SPRINGERVILLE, Ariz. – An eye-stinging, throat-burning haze of smoke spewing from a gigantic wildfire in eastern Arizona is beginning to stretch as far east as central New Mexico, prompting health officials to warn residents as far away as Albuquerque about potential respiratory hazards.

The 672-square-mile blaze was no longer just an Arizona problem Saturday as firefighters moved to counter spot fires sprouting up across the state line and lighting their own fires to beat it back.

The forest fire remained largely uncontained, and officials worried that the return of gusty southwesterly winds during the afternoon could once again threaten small mountain communities that had been largely saved just a few days ago.

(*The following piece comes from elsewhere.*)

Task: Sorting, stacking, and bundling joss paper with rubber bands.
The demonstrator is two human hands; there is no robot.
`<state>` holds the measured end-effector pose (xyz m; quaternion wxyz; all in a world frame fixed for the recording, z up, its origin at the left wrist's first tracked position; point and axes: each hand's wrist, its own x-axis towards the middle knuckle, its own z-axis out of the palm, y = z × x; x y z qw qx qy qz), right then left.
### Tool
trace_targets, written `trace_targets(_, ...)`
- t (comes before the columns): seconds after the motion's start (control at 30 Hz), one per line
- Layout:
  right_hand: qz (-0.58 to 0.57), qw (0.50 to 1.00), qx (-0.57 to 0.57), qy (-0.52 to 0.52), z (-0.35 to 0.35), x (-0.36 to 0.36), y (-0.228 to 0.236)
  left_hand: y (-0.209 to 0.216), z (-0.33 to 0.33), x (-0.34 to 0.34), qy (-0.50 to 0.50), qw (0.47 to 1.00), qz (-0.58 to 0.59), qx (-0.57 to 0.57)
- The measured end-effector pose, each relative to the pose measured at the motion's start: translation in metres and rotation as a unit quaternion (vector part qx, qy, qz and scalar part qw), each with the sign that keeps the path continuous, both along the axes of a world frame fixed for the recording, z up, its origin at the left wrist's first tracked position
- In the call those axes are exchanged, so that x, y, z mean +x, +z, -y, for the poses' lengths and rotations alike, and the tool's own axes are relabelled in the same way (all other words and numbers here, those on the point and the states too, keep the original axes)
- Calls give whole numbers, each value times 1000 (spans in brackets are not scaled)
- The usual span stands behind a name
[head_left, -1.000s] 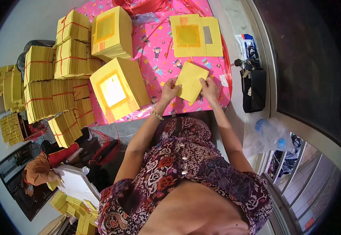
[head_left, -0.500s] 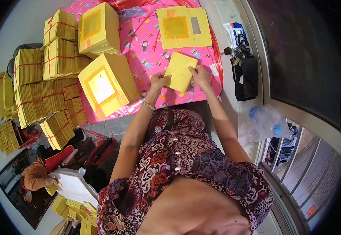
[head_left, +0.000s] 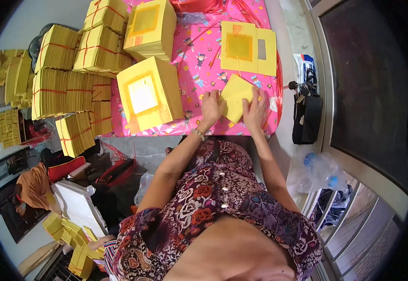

Levels of tiny, sooty particles from the smoke in eastern Arizona were nearly 20 times the federal health standard Saturday. That was down from roughly 40 times higher a day earlier, but it was all at the mercy of the winds.

Today could get even worse, said Mark Shaffer of the Arizona Department of Environmental Quality.

“Things got better, but they’re still bad,” Shaffer said Saturday.

The microscopic particles, about 1/28th the width of a human hair, can get lodged in the lungs and cause serious health problems, both immediate and long-term, Shaffer said.

New Mexico officials were continuously monitoring air quality in their state and are advising residents from the Arizona border to Albuquerque to pay close attention to conditions.